▶ [What to do] The listing below must be copied exactly and in full.
*** Stored data Section Begins ***
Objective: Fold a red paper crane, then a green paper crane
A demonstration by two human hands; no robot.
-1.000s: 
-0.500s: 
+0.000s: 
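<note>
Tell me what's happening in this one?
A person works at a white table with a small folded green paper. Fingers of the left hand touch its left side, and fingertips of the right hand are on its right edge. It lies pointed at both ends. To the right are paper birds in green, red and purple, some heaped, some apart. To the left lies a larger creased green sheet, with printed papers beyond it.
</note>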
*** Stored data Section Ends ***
▶ [Solution to this problem]
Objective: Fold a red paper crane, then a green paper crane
A demonstration by two human hands; no robot.
-1.000s: 
-0.500s: 
+0.000s: 
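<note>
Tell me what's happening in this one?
A person works at a white table with a small folded green paper. Fingers of the left hand touch its left side, and fingertips of the right hand are on its right edge. It lies pointed at both ends. To the right are paper birds in green, red and purple, some heaped, some apart. To the left lies a larger creased green sheet, with printed papers beyond it.
</note>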

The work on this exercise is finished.